Contrary to the album-making rules, when the lights come on and the band is on stage, they come alive with their upbeat, youthful and whimsical disarray of tunes that possess the power to get anyone on their feet. They believe that spontaneity is important with every show, so no two gigs are identical. Guitarist Laurent Brancowitz shares with us the band’s aspirations and their excitement about what is to come next.
Hi Laurent, it is great to have you here in Singapore. You guys have a real knack for spontaneity, we hear you don’t plan your set list until an hour before the show. We really like that.
When we are writing music we try to reach this creative mode where it is only about spontaneity.
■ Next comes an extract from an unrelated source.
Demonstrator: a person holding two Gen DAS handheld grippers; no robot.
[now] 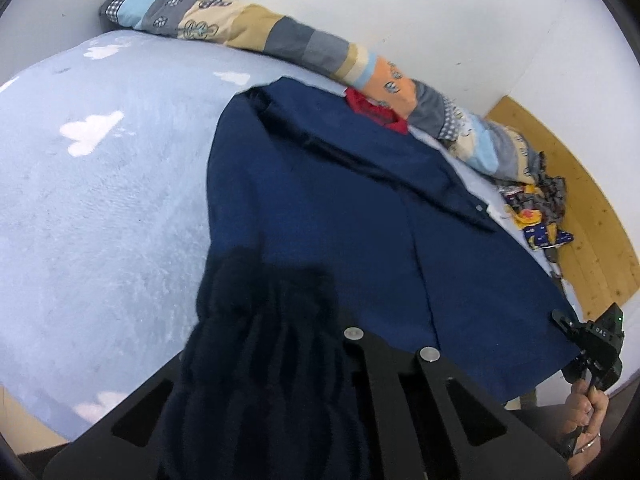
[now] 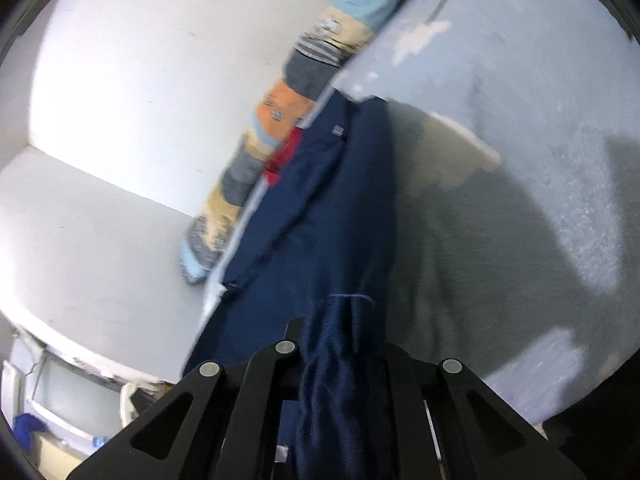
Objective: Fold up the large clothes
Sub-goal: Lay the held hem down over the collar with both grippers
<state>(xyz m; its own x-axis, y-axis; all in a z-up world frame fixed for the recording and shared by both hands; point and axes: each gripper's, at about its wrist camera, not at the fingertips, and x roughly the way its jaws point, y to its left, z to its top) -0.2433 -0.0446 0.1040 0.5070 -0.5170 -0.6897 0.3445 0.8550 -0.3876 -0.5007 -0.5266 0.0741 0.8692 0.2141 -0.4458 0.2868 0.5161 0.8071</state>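
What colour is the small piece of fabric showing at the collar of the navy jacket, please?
Red, clearest in the left wrist view.

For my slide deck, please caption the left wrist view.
Left gripper shut on the navy jacket hem, spread over a pale blue bed.

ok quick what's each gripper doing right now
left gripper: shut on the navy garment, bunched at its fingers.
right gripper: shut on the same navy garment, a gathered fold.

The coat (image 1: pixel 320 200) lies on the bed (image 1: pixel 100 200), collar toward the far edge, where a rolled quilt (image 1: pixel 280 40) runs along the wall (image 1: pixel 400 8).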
We are at our best when we feel like young monkeys pressing random keys on the keyboard.
Yet some of the songs on your latest record took three years to complete! Does touring or travelling affect your songwriting?
We are perfectionists when we are conceiving the songs, but not when we are recording them.
It must help that you have known each other for the longest time. What was your first memory of one another?
Chris being my brother, I remember him from when he was one day old. I have known Deck since kindergarten, he was very famous in our neighborhood for owning a ping pong table. I remember seeing Thomas in the corridors of our school in Versailles, he was 12 and wearing a Bauhaus T-shirt—an avant-garde move for a 12-year-old!